As the summit of only a few hours drew to a close, the partners appeared to have accepted Sarkozy’s explanation. There was no question of any form of protectionism inside the European Union, and thus no harm done to any market. The European Commission had already given green light for Sarkozy’s plans concerning the French car industry, and he had already asserted that “the others are now imitating us’. He may actually be proven right before long. A collapsing General Motors could very well drag its German daughter company, Opel, down with it. The leaders of the German Länder (federal states) with Opel division within their borders are not likely to accept a refusal of Berlin to come to their aid.
The summit participants could go home with the message for their domestic constituencies that solidarity within Europe had remained intact. There is no dividing line across Europe. There is no question of any protectionism. Protecting one’s own industry in times of emergency is possible without violating the rules of the treaty. A typical Brussels invention.

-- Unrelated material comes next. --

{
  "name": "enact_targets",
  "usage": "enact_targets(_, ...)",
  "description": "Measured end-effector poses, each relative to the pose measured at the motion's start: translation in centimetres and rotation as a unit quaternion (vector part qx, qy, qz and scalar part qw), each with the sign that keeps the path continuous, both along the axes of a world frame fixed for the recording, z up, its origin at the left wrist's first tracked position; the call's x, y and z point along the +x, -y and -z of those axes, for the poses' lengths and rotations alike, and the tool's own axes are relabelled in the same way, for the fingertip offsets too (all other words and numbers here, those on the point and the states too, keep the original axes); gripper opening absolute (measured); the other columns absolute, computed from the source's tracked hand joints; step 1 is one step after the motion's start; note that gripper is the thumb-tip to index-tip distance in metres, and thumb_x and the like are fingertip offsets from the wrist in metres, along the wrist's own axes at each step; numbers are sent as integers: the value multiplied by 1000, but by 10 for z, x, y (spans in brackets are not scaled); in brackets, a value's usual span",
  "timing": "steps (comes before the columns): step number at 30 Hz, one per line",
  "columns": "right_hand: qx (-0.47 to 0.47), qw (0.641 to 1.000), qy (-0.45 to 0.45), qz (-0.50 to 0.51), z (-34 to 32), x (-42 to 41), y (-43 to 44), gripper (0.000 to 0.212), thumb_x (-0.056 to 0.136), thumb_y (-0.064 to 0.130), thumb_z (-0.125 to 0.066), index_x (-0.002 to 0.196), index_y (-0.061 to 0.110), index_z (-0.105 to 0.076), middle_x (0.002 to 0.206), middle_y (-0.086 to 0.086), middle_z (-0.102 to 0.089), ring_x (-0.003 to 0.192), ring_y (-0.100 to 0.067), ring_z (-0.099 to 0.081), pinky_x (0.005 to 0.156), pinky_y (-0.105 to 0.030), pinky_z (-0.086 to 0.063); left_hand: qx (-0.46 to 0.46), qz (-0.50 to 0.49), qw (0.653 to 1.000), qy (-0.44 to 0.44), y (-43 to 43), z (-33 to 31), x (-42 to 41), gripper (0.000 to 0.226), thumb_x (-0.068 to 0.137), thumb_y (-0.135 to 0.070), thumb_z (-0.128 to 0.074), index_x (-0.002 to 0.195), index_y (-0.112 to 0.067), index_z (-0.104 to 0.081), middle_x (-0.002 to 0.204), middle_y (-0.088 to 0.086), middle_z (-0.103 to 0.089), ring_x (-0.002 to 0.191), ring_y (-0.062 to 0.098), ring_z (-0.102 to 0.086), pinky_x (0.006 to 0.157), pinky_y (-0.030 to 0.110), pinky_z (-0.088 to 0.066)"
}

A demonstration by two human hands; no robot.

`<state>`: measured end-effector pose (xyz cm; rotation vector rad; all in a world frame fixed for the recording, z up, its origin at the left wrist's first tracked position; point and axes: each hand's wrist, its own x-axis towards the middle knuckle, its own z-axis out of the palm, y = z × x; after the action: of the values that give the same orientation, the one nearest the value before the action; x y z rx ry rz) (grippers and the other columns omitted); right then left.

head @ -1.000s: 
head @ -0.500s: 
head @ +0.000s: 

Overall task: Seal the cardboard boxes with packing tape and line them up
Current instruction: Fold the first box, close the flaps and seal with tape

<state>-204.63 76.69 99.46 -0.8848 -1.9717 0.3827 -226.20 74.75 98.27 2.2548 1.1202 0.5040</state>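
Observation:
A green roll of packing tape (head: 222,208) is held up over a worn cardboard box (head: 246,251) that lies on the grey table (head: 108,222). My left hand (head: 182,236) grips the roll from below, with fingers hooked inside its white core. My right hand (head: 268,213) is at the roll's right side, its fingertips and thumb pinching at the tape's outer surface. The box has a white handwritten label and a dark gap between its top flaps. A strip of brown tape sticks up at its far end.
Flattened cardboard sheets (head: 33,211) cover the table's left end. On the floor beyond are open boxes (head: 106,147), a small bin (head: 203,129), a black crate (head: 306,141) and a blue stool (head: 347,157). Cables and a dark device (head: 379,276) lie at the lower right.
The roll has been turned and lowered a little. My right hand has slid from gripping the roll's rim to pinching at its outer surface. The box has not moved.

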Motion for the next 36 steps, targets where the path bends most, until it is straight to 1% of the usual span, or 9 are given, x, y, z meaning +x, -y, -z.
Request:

A lot of what most troubles several of the member states remained outside the summit’s agenda. Much of that revolves around the Euro. Sixteen of the twenty seven member states have adopted the European currency, and having done so form so-called Euroland.
Among the new members only Slovenia and Slovakia are within Euroland, and there appears to be no enthusiasm whatsoever to have the others join within the foreseeable future. The half year rotating European Union presidency is currently held by a country outside Euroland, the Czech Republic, something that gives the show-prone Sarkozy greater opportunity for posturing. Inside Euroland Greece, Ireland, Italy and Spain have become problem countries with debts that have exceeded permissible limits as measured against their national income. To avoid a Euro crisis the others are under pressure to come to their aid. Outside Euroland but inside the Union, Hungary, Rumania, and the Baltic States – especially Latvia – are experiencing great economic difficulties.
Leading up to the Brussel’s summit the political gossip concerned the weakened European Union in its entirety. Doom scenarios began to appear, especially in the Anglo-American media. Had the Euro reached the brink of its existence? Was the entire European experiment now doomed to fail? The government leaders attending the summit had heard the alarm bells and have at least clearly drawn the one primary conclusion that, no matter the increased mutual mistrust, they could not appear to be divided before their electorates. In a few weeks there will be another European Union summit. That one will prove whether or not the one of last Sunday has merely marked a postponing of the moment of truth when the lack of European political cohesion brings on disaster. The ties that unite Europe have proven to be fairly elastic, but rubbber bands can snap even so.